Platinum-based drugs are commonly used to treat cancers. Platinum drugs are the first line therapy for ovarian and colorectal cancers. However, chemotherapy-induced peripheral neuropathy (CIPN) is one of the most common complications. More than 70% of the patients receiving oxaliplatin are affected by neuropathy. Oxaliplatin induces two symptoms of peripheral sensory neuropathy; an acute and transient cold-aggravated, and a chronic form that has onset after multiple exposures to the drug and does not disappear with drug cessation. The neurotoxicity often leads to platinum drug dose reductions, compromising efficiency of platinum drugs to suppress tumor progression. On an average of 6 years after chemotherapy, 47% of women still reported symptoms of CIPN. Studies to develop a neuroprotective agent have, to date, been unsuccessful to reduce CIPN. There is an imperative need to develop new therapies to CIPN. Challenges to develop such therapies include that a therapy needs not to impede antitumor efficacy, but to effectively inhibit CIPN. Our preliminary data demonstrated cerebral endothelial cell derived exosomes (CEC-exos) abolish oxaliplatin- induced peripheral neuropathy in tumor bearing mice and sensitize oxaliplatin on cancer cell killing. Exosomes are nanovesicles and mediate intercellular communication by transferring cargo proteins, lipids, and genomic materials including mRNAs and microRNAs (miRNAs) between source and target cells. We found that treatment of the tumor bearing mice with CEC-exos along with oxaliplatin induces a network of miRNAs/mRNAs in sciatic nerves that exerts neuroprotection in sciatic nerves and DRG neurons, but triggers a distinct miRNAs/mRNAs network in tumor to promote cancer cell death.

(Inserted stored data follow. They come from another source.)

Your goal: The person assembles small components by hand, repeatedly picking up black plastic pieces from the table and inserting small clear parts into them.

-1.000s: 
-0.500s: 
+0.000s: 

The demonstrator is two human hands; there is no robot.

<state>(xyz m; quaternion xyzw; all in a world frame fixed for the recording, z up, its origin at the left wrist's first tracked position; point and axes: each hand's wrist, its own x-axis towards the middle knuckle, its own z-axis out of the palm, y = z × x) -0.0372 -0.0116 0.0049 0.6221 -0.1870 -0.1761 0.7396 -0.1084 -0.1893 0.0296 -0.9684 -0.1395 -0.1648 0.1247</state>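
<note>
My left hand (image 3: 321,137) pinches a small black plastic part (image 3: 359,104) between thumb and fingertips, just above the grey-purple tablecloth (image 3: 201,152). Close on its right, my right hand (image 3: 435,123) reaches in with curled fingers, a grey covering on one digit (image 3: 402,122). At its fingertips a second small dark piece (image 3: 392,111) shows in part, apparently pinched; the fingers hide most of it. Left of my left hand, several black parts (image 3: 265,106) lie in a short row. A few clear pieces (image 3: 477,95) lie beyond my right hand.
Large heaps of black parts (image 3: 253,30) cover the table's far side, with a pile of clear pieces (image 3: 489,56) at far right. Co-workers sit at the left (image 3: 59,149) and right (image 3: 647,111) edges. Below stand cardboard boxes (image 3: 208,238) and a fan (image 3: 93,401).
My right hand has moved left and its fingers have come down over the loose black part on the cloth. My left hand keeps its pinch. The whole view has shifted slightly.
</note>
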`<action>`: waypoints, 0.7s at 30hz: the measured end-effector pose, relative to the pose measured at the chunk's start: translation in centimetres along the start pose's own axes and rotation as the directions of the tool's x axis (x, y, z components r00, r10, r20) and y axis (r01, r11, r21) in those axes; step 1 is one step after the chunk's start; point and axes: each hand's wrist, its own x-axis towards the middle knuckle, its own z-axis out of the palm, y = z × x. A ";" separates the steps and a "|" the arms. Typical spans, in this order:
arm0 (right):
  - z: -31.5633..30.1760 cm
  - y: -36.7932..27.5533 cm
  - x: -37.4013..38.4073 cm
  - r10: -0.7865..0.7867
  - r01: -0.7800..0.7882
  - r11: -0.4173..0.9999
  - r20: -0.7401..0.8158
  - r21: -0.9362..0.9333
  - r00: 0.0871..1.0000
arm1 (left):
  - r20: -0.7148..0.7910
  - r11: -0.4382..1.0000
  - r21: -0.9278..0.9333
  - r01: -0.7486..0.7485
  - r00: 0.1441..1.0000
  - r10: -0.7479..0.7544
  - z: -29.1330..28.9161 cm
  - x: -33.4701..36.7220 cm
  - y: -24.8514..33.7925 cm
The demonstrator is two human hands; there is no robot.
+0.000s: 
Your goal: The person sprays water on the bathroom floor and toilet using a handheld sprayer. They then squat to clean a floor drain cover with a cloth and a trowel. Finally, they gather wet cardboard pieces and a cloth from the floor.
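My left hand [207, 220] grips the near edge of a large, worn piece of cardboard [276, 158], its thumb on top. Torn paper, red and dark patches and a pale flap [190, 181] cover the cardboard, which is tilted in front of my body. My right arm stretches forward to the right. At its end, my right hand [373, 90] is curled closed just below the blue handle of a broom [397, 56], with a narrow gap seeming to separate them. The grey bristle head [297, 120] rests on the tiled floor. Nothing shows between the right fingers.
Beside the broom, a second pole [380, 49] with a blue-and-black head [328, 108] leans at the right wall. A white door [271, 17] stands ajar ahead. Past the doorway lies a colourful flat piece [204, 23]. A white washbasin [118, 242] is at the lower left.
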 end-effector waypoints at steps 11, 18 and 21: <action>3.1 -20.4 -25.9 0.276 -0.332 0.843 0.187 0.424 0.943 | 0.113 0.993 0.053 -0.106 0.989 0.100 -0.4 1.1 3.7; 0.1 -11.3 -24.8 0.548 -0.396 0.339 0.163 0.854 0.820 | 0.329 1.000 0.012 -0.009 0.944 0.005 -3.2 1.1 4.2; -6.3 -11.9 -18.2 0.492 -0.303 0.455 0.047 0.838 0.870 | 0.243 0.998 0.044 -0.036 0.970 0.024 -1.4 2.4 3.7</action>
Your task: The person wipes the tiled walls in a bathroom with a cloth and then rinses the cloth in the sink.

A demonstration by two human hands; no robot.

We, thus, hypothesized that CEC- exos mitigate peripheral neurotoxicity induced by platinum drugs and that CEC-exos enhance the anti- cancer efficacy of platinum drugs on tumor cells.
Three specific aims are proposed to test this overall hypothesis.
Aim 1 is to investigate the efficacy of the CEC-exos on ameliorating platinum drug-induced peripheral neurotoxicity and on improving the treatment of tumor.
Aim 2 is to investigate molecular mechanisms underlying the therapeutic effect of CEC-exos on platinum drug-induced peripheral neuropathy with a focus on the interaction between CEC exosomal miRNAs and their target proteins in axons and DRG neurons.
Aim 3 is to investigate molecular mechanisms underlying the effect of CEC-exos on sensitizing tumors to platinum drugs with a focus on the interaction between CEC exosomal miRNAs and their target proteins in tumor cells. Accomplishing these aims will potentially lead to development of a new CEC-exo based therapy for CIPN, leading to improvement in the quality of life and possibly cure of cancers.
Platinum-based drugs are commonly used to treat cancers. However, chemotherapy-induced peripheral neuropathy (CIPN) is one of the most common complications that often lead to platinum drug dose reductions, compromising efficiency of platinum drugs to suppress tumor progression. Our preliminary data demonstrate that exosomes, nanovesicles and mediating intercellular communication, derived from cerebral endothelial cells abolished oxaliplatin-induced peripheral neuropathy in tumor bearing mice and sensitized anticancer platinum-drugs. This application is to investigate the effect of these exosomes on platinum-drug-induced CIPN and tumor growth in animal models of ovarian and colorectal cancers, which could potentially lead to a new therapy for CIPN.